To answer the question in the title:

Yes, ATP can be synthesised, isolated and you can even eat it. It would be very expensive to do so but considering others put gold on most of their food that’s not a reason in itself not to. While eating too high a dose of ATP is not beneficial as per Paracelsus’ law, small amounts are certainly not harmful.

However, ATP is rarely shuffled into or out of cells. I’m not sure whether the human body provides mechanisms to shuffle ATP across cell membranes. I highly doubt it, since ATP is typically produced cell-internally by mitochondria and what gets shuffled around via the blood stream is primarily glucose. Most transport mechanisms are adopted to that.

Furthermore, even assuming that ATP does get shuffled across cell membranes in significant amounts, eating a crumb of it would first place it into the stomach. There, in the strongly acidic environment there is practically no way that ATP won’t get hydrolysed into first adenotine and diphosphate and then further broken down. Even if some of it magically manages to get through the stomach unharmed, the slightly alkline pH of the intestines are no better and the digestive tract is swarming with enzymes designed to break down practically everything. Thus, you can be sure that ATP has been fully metabolised before the body has a chance of taking it up into the blood stream.
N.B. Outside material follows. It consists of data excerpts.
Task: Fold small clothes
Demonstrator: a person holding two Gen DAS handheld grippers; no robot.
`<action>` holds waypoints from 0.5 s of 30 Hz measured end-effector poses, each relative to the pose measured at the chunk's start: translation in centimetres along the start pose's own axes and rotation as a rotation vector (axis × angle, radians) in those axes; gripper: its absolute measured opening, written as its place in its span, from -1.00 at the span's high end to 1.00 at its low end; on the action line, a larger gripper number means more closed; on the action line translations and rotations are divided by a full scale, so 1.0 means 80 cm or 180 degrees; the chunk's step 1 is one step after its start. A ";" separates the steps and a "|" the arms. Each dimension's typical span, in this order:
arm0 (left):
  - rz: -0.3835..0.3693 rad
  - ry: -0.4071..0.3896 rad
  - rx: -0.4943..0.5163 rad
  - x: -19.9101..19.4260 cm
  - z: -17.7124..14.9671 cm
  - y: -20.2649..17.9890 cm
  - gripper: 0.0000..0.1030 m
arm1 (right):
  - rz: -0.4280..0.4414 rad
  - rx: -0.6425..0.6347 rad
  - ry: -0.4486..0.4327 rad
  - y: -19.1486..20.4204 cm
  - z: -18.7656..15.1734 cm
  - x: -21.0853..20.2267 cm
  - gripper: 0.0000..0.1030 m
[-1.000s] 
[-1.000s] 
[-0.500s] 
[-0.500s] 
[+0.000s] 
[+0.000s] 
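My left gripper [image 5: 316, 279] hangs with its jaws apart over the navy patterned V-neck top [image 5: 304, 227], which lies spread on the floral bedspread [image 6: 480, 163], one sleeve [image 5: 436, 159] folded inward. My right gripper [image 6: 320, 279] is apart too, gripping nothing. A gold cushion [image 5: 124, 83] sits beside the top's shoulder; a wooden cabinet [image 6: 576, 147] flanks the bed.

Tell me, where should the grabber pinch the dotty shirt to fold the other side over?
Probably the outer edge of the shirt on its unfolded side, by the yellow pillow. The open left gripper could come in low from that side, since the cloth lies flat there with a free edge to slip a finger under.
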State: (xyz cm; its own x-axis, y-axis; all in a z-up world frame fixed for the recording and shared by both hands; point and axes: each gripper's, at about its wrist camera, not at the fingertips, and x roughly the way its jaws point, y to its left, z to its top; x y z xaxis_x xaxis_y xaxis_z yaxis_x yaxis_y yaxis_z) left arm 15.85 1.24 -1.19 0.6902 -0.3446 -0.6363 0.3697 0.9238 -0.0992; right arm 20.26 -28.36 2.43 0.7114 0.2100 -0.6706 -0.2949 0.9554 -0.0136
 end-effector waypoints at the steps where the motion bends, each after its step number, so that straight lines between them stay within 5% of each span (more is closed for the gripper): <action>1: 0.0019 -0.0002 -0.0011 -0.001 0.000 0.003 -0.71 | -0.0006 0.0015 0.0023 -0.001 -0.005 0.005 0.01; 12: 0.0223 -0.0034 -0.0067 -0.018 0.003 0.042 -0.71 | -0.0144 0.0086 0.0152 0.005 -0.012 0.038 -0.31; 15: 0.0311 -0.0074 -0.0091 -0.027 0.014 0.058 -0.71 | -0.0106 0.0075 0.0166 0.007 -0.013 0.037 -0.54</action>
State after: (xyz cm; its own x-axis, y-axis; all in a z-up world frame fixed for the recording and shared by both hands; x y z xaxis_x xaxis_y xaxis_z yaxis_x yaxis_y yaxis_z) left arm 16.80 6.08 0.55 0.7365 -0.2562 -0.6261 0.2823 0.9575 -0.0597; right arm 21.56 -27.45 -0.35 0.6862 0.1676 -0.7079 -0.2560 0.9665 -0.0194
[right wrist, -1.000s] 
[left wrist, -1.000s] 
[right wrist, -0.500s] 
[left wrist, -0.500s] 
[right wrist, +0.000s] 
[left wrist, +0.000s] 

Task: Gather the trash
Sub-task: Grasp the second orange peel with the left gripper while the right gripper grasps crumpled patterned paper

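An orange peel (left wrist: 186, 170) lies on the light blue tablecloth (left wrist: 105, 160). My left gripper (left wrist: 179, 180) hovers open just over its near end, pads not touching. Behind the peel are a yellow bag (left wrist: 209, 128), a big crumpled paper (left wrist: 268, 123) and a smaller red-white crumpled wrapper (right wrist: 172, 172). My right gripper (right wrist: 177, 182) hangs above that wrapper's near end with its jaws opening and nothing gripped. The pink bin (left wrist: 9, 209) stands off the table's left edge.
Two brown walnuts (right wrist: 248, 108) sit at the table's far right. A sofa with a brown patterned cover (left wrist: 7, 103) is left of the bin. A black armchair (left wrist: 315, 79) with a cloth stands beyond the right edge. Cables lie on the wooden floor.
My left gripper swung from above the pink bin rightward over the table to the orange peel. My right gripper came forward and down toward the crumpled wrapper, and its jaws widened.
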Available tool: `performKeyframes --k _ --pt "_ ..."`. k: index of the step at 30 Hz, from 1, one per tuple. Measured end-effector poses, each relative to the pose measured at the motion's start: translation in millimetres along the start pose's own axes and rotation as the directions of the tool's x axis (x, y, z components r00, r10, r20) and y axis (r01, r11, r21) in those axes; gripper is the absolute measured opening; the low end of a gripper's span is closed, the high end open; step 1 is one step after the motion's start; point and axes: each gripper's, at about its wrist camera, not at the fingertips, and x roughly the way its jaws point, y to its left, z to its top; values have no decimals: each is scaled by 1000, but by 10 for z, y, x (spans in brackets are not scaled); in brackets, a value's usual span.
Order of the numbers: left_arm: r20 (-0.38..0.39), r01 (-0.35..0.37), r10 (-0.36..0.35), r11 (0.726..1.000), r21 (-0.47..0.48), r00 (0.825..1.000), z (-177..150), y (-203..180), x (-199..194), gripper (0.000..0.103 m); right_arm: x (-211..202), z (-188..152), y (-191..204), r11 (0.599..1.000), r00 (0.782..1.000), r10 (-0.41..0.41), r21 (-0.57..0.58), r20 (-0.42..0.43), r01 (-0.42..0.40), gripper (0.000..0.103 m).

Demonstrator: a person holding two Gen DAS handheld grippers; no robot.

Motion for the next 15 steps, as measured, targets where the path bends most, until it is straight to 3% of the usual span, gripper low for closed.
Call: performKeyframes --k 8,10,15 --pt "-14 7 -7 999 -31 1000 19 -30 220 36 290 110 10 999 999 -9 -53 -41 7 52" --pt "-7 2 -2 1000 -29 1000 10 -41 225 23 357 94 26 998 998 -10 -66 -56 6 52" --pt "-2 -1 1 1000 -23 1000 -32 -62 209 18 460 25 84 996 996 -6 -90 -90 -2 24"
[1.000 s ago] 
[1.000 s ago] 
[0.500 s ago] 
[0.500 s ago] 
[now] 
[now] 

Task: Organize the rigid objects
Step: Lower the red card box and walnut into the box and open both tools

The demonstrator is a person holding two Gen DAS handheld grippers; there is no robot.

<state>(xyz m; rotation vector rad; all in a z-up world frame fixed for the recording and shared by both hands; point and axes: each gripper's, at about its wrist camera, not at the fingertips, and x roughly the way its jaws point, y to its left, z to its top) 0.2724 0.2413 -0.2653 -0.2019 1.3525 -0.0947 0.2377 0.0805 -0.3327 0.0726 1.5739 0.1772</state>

Some of these problems can be overcome by injecting ATP subcutanously or intravenously but the problem with getting it into the cell remains.


Expanding upon the comment above detailing how exogenous ATP isn't that great of an idea given the path of delivery, it's also important to note that our body focuses more on consumption, storage, and mobilization of fuels. The actual ATP production and utilization happens on a cell by cell basis, but fuels are moved around the entire body extracellularly.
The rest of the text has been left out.